PAYMENT AGREEMENT
This Payment Agreement (hereinafter referred to as the “Agreement”) is made on [DATE ON WHICH THE AGREEMENT COMES INTO FORCE] (hereinafter referred to as the “Effective Date”) between:
[INSERT NAME OF THE CREDITOR], having registered office at [INSERT ADDRESS OF THE CREDITOR] (hereinafter referred to as the “Creditor” which expression shall, unless repugnant to the context or meaning thereof, means and includes its legal representatives, executors, administrators and permitted assigns); and
[INSERT NAME OF THE DEBTOR], having registered office at [INSERT ADDRESS OF THE DEBTOR] (hereinafter referred to as the “Debtor” which expression shall, unless repugnant to the context or meaning thereof, means and includes its legal representatives, executors, administrators and permitted assigns).
The “Creditor” and the “Debtor” together shall be referred to as “Parties” and individually as a “Party”.
WHEREAS
- The Creditor is engaged in the business of [INSERT CREDITOR’S TYPE OF BUSINESS].
- The Debtor is engaged in the business of [INSERT DEBTOR’S TYPE OF BUSINESS] and is under obligation to pay the creditor the borrowed amount.
- The Creditor and Debtor mutually agree to the terms and conditions outlined in this Agreement, which governs the working relationship between the parties.
- The parties are duly authorized and have the capacity to enter into this agreement.
- Both the parties affirm to understand the provisions contained herein and in case either party requires clarification as to one or more provisions, either party has had the right to seek clarifications or sought legal guidance.
NOW, THEREFORE, in consideration of the mutual promises contained herein and intending to, be legally bound, the Parties have agreed as follows:
- DEFINITIONS
- ”Creditor” shall mean an individual or entity who is receiving the money from the Debtor.
- “Debtor” shall mean an individual or entity who is under obligation to pay the debtor the amount as specified in this Agreement.
- “Payment Amount” refers to the principal amount lent by the Creditor to the Debtor for the purpose stated hereof.
- “Interest Rate” shall mean the fixed rate of interest on the Payment Amount..
- Confidential Information" means any non-public information, data, documentation, trade secrets, know-how, or any other information disclosed by one party to the other party in connection with this agreement , whether in written, oral, electronic, or any other form, and identified as confidential or which the Parties should reasonably understand to be confidential.
- PAYMENT AMOUNT
- The Debtor agrees to pay the [INSERT AMOUNT] to the Creditor according to the terms specified in the agreement.

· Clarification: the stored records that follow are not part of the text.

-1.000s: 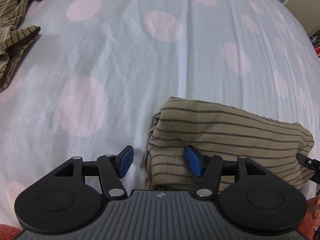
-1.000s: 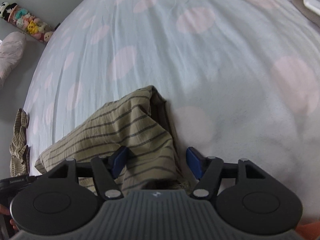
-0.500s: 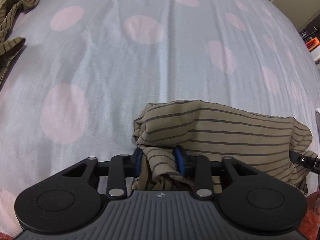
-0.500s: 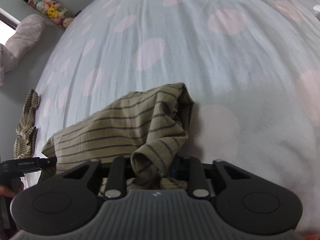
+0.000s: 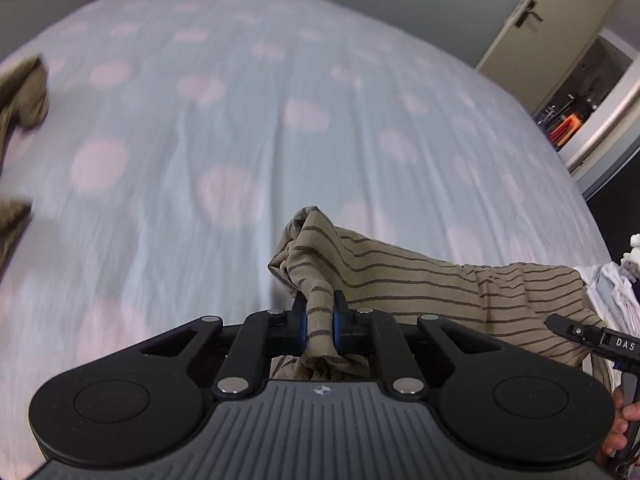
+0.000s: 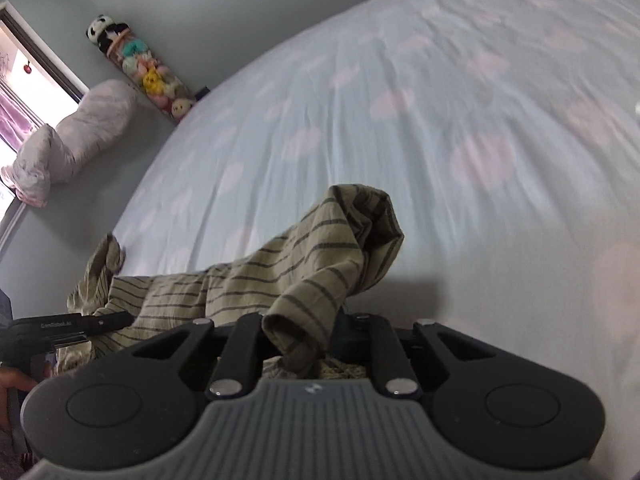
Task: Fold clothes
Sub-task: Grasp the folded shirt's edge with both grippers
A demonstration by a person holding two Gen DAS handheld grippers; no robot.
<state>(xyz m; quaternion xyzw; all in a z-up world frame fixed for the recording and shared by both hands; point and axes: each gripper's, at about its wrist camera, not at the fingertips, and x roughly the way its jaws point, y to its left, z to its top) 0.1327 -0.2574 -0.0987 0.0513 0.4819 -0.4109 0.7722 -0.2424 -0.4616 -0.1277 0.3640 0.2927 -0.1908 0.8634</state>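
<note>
Both claws have lifted the striped garment (image 5: 400, 284) off the bed (image 5: 200, 140), left claw (image 5: 320, 320) and right claw (image 6: 316, 336) each clamped on it.

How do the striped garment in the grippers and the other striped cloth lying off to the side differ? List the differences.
1. The striped garment is pinched at two corners by the left gripper and right gripper; the other striped cloth is held by nothing.
2. The garment's pinched corners stand up off the bedsheet; the cloth lies on it in a crumpled heap.
3. The garment is close to the camera; the cloth lies further off.

Both are tan with dark stripes.
</note>
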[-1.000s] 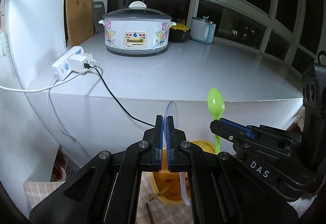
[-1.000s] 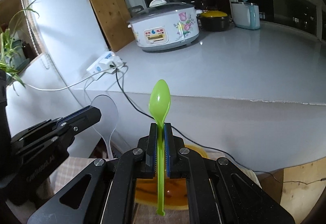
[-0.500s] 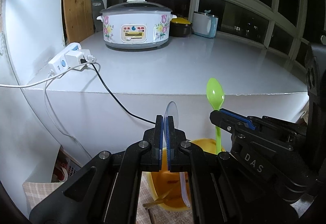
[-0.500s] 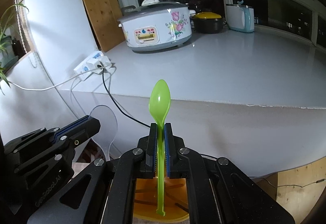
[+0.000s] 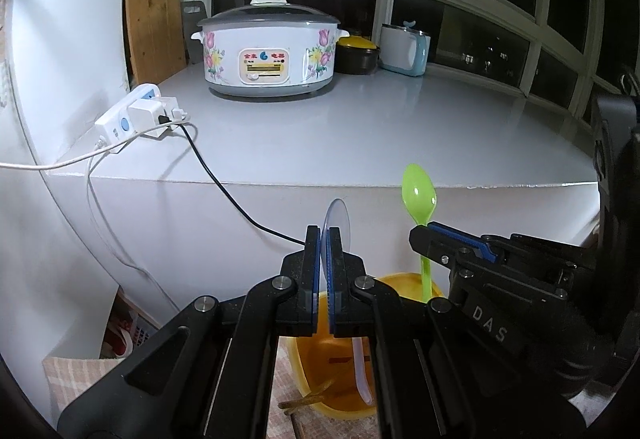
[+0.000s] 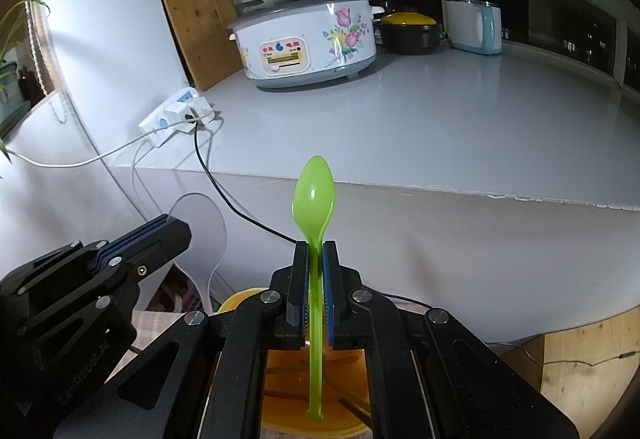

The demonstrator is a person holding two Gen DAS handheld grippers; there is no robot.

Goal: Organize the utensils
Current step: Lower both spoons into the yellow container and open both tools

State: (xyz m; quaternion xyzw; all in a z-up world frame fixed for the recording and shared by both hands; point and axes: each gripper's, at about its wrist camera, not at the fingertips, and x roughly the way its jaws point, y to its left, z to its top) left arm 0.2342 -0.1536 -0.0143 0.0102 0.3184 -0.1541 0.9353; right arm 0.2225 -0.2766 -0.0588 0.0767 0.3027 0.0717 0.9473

- Payments shall be made in the currency agreed upon by both the parties.
- PAYMENT SCHEDULE
- The Debtor shall pay the amount on [INSERT DATE OF PAYMENT] along with interest and charges if any due on the Debtor on a [INSERT PAYMENT SCHEDULE MONTHLY OR QUARTERLY] basis. The Debtor may prepay the amount before the due date to the Creditor.
- PAYMENT METHOD
- The payments shall be made through [INSERT MODE OF PAYMENT].The Creditor shall provide necessary and accurate details to facilitate the process of Payment.
- RECORDS AND DOCUMENTS
- The Creditor will keep a track of all the transactions made by the Debtor and may from time to time remind the Debtor for the remaining or outstanding amount to be paid by the Debtor.
- A copy of all the records will be provided to the Debtor by the Creditor.
- DEFAULT
- In the event of any occurrence that may lead to a Default, the Debtor shall notify the Creditor immediately, providing all relevant details and a proposed plan to remedy the Default. The Debtor will take all the necessary steps to repay the amount as per the agreed terms and conditions.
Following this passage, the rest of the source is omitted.